Men and women separate. I ascend a stairway and enter the locker room, undress, then enter a large, open bath. Forty, fifty men, middle-aged to old, are soaking in steaming tiled baths, before an enormous window looking onto a terrace of smaller, individual baths, a rock garden, ferns, the northern neighborhoods of Nagasaki. Men in the steam: I see their faces, their heads, men on tiled ledges, small white towels around their necks, draped over their heads, men sitting on brightly-colored plastic stools shaving, scrubbing, showering with long-hosed showerheads before mirrors set low to the floor. In a smaller room, men sit on wooden risers watching television. There is an enormous wooden cask of white salt. I am the only westerner. I wonder if my nakedness is conspicuous, if my body is glaring. My lungs constrict. I am holding a small white washcloth. Outside, a long, rectangular bath, covered by a wooden arbor, set into a landscaping of rocks and ferns, faces into Nagasaki. The men’s asses are abbreviated, round, folded, double-folded, dimpled, though tight, tucked under, tan, saffron-white, light liver-colored, intimations of blue. Old men rise from the bath, water snaking down their leg hair. Men are in the water, resting on white plastic lounge chairs, wooden benches. No one speaks. Everyone is staring into Nagasaki: white and gray buildings contoured into the hills. The stimulus of naked old men on a ledge overhanging Nagasaki has brought together fragments of an ongoing dream. Ice cream, an enormous tree, a black pillar, a giant, the asses of old men. I rise from the small tub and join the men in the long, landscaped bath.

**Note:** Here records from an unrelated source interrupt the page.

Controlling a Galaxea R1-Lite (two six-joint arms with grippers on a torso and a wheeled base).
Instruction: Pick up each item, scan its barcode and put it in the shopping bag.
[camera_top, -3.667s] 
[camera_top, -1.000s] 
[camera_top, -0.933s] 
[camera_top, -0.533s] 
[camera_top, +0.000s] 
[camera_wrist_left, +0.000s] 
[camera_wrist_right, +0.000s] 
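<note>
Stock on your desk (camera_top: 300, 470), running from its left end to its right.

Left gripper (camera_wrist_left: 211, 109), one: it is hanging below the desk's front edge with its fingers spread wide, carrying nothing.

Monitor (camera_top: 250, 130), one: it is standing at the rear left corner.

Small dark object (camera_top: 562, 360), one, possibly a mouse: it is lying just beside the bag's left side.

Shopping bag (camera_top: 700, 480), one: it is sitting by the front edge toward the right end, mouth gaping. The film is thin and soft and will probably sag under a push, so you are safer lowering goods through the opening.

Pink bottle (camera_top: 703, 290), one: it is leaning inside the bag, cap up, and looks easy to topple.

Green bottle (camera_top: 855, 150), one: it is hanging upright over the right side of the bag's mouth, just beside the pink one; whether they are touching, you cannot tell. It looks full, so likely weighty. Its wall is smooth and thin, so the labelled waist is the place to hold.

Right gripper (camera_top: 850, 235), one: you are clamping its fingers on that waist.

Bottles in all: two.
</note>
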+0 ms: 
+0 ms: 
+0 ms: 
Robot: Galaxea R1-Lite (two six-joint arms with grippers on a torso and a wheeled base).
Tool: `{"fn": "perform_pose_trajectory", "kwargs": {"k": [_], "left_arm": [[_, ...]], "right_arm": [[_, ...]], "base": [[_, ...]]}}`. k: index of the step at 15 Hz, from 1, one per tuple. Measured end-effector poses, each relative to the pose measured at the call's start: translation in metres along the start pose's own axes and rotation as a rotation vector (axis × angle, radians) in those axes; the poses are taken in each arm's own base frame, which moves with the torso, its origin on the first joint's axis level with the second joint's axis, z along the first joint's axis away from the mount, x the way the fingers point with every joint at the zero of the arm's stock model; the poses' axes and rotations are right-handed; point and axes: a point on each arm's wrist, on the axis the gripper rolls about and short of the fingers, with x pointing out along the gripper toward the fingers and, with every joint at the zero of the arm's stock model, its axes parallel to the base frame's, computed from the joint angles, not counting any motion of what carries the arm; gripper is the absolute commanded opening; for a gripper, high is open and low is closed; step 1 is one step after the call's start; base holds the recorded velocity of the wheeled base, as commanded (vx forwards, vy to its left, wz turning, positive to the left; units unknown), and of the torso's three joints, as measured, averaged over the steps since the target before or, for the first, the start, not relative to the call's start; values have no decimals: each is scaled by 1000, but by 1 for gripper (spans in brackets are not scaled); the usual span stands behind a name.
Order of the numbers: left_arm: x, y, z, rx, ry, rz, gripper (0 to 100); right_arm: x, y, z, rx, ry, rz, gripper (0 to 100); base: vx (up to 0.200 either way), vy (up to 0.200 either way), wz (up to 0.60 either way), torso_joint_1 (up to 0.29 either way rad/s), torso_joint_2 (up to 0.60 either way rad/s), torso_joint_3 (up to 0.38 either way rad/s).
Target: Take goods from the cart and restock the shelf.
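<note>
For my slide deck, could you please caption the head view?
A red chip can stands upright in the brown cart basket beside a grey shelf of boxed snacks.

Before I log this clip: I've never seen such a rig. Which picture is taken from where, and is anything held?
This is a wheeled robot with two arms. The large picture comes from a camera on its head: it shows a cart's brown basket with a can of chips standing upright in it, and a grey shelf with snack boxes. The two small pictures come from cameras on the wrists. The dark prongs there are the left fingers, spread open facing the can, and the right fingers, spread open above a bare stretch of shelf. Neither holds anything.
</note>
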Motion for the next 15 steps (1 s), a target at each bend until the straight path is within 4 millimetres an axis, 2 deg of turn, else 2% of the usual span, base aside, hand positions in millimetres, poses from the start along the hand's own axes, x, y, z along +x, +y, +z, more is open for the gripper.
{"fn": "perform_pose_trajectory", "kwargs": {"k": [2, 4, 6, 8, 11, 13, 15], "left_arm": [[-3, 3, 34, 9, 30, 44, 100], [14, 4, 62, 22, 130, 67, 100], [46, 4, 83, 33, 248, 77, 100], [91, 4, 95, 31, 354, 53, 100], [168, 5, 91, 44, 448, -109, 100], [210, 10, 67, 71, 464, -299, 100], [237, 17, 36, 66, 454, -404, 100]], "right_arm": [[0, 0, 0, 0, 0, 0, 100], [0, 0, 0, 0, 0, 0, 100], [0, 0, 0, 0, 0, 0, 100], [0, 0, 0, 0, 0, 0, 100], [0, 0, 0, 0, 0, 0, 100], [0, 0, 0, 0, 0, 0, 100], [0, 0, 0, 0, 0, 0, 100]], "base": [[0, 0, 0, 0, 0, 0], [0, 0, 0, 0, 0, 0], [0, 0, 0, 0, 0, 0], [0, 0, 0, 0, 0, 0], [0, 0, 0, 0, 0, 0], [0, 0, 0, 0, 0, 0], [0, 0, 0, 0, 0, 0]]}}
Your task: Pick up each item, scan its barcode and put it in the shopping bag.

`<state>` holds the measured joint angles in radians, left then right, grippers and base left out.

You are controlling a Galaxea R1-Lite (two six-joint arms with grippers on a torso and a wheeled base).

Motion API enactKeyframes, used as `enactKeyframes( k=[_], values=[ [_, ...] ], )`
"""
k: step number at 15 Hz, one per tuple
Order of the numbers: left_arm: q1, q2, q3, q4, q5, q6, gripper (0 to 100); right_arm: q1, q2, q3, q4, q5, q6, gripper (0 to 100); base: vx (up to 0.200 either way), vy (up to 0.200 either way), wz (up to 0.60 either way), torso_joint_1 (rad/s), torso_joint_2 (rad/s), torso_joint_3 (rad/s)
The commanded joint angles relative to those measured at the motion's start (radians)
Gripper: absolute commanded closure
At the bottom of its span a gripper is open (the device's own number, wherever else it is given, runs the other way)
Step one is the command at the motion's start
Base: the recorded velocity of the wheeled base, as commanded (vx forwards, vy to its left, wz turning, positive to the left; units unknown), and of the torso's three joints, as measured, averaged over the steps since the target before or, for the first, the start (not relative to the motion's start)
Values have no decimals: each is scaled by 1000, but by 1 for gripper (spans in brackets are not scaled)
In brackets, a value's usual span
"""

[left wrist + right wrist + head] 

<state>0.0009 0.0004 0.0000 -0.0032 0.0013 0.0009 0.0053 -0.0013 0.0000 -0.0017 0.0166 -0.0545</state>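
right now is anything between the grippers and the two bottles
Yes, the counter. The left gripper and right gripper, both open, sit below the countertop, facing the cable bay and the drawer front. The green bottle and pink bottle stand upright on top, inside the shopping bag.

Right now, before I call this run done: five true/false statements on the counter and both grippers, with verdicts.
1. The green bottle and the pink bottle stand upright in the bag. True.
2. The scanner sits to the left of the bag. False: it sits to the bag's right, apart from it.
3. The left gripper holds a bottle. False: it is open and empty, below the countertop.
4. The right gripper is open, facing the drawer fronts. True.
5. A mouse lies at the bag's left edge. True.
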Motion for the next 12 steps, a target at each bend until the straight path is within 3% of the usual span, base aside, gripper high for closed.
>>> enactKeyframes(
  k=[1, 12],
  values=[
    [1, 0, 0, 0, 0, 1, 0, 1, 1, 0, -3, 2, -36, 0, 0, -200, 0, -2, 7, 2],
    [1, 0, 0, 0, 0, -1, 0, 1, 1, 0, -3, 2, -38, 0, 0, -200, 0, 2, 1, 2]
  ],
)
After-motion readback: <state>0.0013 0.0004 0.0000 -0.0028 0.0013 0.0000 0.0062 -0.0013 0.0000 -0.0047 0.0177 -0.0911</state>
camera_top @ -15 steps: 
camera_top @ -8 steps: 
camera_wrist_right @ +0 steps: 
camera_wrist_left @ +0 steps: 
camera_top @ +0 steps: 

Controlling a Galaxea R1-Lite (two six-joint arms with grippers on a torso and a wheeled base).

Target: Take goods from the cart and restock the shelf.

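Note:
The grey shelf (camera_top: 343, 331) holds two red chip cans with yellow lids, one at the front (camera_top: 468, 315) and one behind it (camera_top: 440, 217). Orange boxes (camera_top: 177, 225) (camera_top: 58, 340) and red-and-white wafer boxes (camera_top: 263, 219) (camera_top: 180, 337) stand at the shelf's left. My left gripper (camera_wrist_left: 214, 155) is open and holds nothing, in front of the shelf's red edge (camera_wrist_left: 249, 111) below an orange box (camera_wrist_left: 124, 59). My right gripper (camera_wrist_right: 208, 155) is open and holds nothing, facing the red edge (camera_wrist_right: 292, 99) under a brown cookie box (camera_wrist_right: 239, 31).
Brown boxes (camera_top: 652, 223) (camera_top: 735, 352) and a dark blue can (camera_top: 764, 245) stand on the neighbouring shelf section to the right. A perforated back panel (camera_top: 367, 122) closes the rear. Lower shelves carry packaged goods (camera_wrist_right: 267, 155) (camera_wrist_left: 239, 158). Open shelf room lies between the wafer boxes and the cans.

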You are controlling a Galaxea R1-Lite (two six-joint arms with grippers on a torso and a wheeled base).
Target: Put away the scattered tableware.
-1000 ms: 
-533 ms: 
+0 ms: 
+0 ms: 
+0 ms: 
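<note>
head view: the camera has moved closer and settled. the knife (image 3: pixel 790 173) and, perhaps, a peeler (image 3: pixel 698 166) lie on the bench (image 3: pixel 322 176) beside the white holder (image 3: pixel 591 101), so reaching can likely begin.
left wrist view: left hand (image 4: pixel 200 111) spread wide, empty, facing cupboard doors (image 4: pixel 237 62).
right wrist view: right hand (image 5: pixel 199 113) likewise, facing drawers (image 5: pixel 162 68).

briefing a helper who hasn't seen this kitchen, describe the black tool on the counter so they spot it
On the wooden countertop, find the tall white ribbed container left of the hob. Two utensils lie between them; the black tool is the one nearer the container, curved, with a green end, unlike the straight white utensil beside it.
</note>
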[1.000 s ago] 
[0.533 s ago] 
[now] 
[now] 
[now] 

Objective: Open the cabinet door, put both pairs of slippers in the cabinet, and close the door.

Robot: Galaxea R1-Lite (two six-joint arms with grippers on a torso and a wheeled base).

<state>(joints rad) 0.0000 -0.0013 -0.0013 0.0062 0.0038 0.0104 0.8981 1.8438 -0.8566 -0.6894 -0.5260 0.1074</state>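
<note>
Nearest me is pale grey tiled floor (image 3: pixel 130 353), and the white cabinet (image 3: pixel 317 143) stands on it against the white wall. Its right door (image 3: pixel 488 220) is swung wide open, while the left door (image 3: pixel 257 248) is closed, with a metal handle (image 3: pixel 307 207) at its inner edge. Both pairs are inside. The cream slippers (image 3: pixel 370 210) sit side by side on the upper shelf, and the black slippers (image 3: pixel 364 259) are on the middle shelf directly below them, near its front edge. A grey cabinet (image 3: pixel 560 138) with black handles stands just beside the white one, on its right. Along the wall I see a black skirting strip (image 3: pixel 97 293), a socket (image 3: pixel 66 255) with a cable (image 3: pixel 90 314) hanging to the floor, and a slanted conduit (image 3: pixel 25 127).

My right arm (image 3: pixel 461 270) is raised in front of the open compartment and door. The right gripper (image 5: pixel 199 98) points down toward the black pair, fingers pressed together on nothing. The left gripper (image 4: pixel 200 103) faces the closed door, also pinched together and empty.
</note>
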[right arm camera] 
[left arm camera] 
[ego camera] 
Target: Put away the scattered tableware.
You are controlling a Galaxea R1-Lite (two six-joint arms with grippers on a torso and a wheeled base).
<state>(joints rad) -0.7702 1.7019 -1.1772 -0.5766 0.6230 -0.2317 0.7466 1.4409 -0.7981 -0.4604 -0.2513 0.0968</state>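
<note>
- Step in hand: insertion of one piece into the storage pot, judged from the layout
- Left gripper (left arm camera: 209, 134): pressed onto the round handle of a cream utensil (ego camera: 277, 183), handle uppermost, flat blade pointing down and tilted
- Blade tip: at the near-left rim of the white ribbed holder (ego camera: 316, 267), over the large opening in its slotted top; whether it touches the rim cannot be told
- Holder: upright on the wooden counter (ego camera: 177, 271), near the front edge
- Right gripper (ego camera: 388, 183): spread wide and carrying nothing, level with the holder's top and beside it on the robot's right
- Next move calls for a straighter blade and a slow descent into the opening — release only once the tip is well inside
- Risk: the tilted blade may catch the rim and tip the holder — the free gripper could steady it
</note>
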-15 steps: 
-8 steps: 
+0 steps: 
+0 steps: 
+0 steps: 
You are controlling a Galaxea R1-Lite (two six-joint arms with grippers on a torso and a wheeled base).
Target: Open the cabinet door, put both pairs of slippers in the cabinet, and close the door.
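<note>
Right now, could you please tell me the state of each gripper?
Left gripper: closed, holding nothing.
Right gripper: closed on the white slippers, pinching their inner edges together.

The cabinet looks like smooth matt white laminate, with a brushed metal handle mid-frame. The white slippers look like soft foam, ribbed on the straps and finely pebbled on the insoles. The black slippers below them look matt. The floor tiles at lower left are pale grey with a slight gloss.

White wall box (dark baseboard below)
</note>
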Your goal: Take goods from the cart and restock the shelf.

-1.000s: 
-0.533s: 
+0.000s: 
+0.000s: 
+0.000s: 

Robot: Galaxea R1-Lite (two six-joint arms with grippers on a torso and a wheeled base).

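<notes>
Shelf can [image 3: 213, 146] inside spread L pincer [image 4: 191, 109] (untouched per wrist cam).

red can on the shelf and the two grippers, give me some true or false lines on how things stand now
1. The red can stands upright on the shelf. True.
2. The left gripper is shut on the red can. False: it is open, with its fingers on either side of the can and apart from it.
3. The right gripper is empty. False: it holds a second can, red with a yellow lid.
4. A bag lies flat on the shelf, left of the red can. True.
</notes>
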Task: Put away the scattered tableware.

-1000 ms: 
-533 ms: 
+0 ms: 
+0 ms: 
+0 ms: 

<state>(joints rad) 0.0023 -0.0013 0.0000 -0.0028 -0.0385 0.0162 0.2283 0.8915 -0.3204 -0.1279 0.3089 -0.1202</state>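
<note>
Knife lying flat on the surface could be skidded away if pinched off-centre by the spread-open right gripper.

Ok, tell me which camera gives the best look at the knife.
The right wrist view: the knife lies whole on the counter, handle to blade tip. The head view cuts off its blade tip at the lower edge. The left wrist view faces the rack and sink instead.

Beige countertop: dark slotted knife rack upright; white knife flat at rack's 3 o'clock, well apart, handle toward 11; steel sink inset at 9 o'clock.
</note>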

I see the green giant. He is small in the distance, though I can see his right arm in the sky. Standing at his feet, his poverty was bare. From the bathhouse on the hill, the giant is both forceful and yet still insignificant. That he is more than a human is a distraction. Where are the humans? It bothers me that a giant is needed to impress history upon the people, for the giant is mute and immobile and not human, and is, with his finger raised to the sky, the brainstem of the bomb, so I can’t help feeling that all memorials for the dead, memorials for peace, are monuments to the bomb. The giant’s outstretched left hand points to where the bomb was dropped. A willowy head of trees rises, and I think of the old woman taking a nap in the grass beneath an enormous tree, stacks of sugar cones leaning against the glass of her rosewater ice cream cart.

I am naked on a white plastic lounge chair on the terrace of the bathhouse on the hill, looking at a young tree in an enormous pot. The tree is thin and I am watching clouds pass. I see a young man, fully clothed, emerge onto the terrace from the enclosed bath. He approaches and says, You have to leave the bathhouse. He points to my tattoos. I try to explain it is okay, my friend said it was okay, we came together, I’m a foreigner, but to no avail. The attendant goes back inside, comes out again and says, Yes, You have to leave. Yes, my body is conspicuous, glaring. I walk across the wet tiles of the bath and am aware of my ass withdrawing into the steam. In the locker room, the young attendant approaches again, and asks where my friends are. They’re women, I say, they’re not in here. You better hide, he says. My arms, he means, and then leaves.